■ **Data below**:
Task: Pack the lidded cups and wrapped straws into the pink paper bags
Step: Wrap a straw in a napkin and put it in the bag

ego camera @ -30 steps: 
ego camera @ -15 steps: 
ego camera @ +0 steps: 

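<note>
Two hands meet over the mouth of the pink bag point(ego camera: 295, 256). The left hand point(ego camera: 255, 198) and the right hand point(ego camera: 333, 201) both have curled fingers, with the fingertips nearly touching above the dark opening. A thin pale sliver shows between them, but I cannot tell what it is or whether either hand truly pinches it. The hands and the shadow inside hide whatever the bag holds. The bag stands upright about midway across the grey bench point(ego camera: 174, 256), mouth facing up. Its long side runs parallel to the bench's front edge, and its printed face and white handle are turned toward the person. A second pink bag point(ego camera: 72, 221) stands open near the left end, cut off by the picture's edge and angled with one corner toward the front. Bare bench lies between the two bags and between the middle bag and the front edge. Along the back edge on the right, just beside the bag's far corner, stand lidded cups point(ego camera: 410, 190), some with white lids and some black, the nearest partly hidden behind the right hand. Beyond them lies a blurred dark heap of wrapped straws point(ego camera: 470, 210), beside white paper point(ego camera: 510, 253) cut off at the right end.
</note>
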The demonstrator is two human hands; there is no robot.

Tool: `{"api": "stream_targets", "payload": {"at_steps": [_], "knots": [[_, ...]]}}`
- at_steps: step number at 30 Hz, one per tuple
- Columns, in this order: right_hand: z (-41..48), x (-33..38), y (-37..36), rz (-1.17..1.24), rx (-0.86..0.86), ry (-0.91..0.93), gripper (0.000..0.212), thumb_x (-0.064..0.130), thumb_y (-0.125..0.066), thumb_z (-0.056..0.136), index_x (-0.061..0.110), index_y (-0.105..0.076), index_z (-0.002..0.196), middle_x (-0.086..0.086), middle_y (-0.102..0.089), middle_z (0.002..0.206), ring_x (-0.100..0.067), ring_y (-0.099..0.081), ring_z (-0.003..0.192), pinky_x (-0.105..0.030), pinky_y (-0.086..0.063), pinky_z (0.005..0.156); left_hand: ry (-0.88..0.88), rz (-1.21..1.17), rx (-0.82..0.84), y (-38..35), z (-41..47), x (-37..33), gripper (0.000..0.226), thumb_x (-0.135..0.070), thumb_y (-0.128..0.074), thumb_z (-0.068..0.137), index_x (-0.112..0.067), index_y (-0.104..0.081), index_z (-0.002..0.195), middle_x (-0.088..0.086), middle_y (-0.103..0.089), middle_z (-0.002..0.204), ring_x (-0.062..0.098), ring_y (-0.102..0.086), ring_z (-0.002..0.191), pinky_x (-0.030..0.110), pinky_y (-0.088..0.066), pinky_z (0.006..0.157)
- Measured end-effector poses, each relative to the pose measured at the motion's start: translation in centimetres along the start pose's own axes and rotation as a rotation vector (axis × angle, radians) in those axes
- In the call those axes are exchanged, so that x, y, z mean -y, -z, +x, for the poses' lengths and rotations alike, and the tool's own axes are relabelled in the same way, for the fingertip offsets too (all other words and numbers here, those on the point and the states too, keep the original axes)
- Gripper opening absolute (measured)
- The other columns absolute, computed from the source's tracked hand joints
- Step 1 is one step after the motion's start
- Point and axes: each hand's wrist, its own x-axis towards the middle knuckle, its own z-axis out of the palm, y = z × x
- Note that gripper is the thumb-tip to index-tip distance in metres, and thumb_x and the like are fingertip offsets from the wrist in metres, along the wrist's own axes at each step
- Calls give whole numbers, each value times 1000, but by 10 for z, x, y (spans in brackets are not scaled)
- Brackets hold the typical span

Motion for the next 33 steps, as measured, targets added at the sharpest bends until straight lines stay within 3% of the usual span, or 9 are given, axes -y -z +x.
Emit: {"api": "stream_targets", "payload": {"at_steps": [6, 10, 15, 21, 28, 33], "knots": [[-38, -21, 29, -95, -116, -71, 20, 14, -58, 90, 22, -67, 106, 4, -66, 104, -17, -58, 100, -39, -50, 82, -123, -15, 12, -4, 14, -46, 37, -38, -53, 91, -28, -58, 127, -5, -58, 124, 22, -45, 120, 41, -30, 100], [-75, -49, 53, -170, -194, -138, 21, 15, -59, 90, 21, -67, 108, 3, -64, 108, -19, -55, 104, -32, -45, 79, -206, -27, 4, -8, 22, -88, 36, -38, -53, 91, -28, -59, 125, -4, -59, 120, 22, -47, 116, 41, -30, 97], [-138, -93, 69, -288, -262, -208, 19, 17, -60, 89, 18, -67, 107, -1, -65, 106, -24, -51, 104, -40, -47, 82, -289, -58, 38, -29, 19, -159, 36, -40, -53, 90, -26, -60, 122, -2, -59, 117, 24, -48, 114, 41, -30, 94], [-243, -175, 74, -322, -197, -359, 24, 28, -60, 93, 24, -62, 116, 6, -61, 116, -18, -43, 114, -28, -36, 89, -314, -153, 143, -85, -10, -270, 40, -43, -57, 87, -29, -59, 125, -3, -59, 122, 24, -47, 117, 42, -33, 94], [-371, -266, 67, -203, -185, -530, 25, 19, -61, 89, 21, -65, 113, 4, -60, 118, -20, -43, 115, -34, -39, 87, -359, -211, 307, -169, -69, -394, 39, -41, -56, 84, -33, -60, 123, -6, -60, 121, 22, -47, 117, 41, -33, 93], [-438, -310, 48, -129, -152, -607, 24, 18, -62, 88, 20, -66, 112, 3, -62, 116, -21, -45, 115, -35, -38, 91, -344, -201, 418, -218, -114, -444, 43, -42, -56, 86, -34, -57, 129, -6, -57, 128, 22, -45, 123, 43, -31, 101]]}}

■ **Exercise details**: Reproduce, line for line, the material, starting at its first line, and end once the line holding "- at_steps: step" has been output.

■ **Response for this exercise**:
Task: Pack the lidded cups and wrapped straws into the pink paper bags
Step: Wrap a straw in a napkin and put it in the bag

ego camera @ -30 steps: 
ego camera @ -15 steps: 
ego camera @ +0 steps: 

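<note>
Two hands meet over the mouth of the pink bag point(ego camera: 295, 256). The left hand point(ego camera: 255, 198) and the right hand point(ego camera: 333, 201) both have curled fingers, with the fingertips nearly touching above the dark opening. A thin pale sliver shows between them, but I cannot tell what it is or whether either hand truly pinches it. The hands and the shadow inside hide whatever the bag holds. The bag stands upright about midway across the grey bench point(ego camera: 174, 256), mouth facing up. Its long side runs parallel to the bench's front edge, and its printed face and white handle are turned toward the person. A second pink bag point(ego camera: 72, 221) stands open near the left end, cut off by the picture's edge and angled with one corner toward the front. Bare bench lies between the two bags and between the middle bag and the front edge. Along the back edge on the right, just beside the bag's far corner, stand lidded cups point(ego camera: 410, 190), some with white lids and some black, the nearest partly hidden behind the right hand. Beyond them lies a blurred dark heap of wrapped straws point(ego camera: 470, 210), beside white paper point(ego camera: 510, 253) cut off at the right end.
</note>
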The demonstrator is two human hands; there is no robot.

Tool: `{"api": "stream_targets", "payload": {"at_steps": [_], "knots": [[_, ...]]}}`
- at_steps: step number at 30 Hz, one per tuple

Nothing else is required to complete the output.